Savills’ research division says the reduced availability of labour hits smaller house builders the most as they have less capacity to train new people. It forecasts the “small” sector’s output to rise by 17% from 14,900 in the year to the end of Q1 2015 to 17,500 in 2020.
Yet even that 2020 number is still below pre-recession levels, and does not come close to the strength of the small builder sector a generation ago, as the government wants.
“What’s really needed is improvement to the planning system, to speed up the process for developers and provide more available sites for purchase,” says Andrew White of Colliers International’s residential development team.
Small – and for that matter larger – developers continue to complain that an increasingly long validation list for an application involves more costly consultants than ever before.
“Speculating on a planning consent can lose £100,000. The pre-application procedure is a complete farce,” says Environ’s Tony Dowse.
He says that at his company’s Minchinhampton scheme, which consists of just five houses and two apartments, extending a previous retirement housing scheme constructed by another builder, there was a successful pre-application worked out with a council officer.
“The officer left but the new case officer opposed the scheme. At that point we had spent £75,000 based on the original pre-application. It is accepted that the committee might not agree but it is not reasonable that officer advice can be turned on its head,” says Dowse.

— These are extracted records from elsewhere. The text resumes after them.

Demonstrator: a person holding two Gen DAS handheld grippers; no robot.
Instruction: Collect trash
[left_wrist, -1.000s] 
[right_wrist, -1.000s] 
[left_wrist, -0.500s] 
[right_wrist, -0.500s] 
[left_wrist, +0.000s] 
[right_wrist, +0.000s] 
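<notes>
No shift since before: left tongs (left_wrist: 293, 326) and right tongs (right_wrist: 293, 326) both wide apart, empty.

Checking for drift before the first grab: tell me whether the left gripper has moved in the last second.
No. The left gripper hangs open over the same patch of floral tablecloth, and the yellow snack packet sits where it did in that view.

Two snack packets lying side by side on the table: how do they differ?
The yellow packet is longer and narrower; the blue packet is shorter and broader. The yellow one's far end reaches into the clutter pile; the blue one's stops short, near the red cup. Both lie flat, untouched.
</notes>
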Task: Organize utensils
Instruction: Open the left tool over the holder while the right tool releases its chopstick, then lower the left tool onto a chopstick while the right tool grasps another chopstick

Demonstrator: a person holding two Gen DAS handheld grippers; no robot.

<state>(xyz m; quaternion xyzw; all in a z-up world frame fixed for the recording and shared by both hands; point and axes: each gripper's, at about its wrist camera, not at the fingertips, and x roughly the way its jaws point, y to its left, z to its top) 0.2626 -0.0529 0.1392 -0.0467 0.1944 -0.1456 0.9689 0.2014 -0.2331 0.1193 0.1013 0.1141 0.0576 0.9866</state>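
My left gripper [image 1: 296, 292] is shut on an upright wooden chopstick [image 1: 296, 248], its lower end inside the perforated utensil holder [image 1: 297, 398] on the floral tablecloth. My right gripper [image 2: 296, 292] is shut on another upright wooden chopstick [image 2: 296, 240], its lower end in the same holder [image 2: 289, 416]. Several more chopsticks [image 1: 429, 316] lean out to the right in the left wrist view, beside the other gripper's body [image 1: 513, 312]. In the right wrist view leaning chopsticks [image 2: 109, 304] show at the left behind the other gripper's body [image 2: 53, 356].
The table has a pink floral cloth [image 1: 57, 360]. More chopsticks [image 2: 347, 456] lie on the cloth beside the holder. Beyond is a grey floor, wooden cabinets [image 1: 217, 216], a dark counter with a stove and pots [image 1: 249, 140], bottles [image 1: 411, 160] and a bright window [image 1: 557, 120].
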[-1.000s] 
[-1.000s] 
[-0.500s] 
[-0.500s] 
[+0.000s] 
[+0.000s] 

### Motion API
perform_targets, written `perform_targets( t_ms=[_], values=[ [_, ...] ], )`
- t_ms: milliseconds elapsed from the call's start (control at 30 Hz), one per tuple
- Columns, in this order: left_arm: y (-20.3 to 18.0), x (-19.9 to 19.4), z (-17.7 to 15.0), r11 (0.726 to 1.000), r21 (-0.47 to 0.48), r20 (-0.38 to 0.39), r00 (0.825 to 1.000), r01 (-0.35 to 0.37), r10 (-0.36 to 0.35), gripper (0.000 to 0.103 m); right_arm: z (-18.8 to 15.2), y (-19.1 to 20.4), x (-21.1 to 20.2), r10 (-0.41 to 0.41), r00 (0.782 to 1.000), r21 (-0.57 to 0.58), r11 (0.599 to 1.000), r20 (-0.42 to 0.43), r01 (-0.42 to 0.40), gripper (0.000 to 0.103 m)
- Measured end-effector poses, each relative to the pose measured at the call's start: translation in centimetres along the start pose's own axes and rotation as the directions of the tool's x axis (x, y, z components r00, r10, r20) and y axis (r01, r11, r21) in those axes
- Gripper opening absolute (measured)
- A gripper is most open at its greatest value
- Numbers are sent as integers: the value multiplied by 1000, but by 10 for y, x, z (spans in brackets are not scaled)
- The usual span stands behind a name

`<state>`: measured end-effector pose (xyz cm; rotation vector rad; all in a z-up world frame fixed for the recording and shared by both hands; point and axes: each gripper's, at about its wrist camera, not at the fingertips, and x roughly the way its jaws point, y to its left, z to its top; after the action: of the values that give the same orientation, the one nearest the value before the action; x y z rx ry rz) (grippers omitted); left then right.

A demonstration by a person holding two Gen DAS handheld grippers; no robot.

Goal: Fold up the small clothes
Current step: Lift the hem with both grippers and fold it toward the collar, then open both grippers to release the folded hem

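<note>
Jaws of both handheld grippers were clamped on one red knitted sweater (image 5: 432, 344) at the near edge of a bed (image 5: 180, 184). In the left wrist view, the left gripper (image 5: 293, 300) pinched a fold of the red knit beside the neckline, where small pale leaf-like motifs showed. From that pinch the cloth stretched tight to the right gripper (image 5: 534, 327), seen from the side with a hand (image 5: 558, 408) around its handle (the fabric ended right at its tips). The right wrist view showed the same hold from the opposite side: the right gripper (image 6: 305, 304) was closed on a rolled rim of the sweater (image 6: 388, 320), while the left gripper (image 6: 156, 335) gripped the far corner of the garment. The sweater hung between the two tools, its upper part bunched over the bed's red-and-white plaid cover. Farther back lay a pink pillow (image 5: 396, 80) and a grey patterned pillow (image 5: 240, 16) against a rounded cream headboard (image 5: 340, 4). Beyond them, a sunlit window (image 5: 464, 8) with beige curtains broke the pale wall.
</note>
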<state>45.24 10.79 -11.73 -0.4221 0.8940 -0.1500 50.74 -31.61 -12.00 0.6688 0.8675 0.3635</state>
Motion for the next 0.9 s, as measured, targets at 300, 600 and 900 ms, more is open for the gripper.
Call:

Such complaints are scarcely new and are clearly costly to any developer. But to an SME player the effects on scheme viability, and company profits, can be severe.
Help in this more fundamental area, it seems, may be more welcome than a scheme like HGP, which will offer far more limited, albeit higher-profile, assistance to a sector still struggling to recover from the downturn.
Housing Growth Partnership: how it will work
HGP will invest directly in residential projects. Applicant builders must have:
• a proven track record in land buying, design, marketing and sales of new homes;
• delivered 10 to 100 single-unit completions for each of the past three years;
• a satisfactory health and safety record.
Its criteria to invest from £500,000 to £5m in projects are:
• a development timescale of no more than 36 months (48 including planning);
• a scheme size of five to 75 units;
• a GDV of between £750,000 and £12m;
• outline planning consent at time of investment;
• construction start within 12 months of investment.
The investment structure is:
• a contribution in the form of cash and/or development land;
• equal contribution to householder “to ensure alignment of interests”;
• no government provision of debt finance.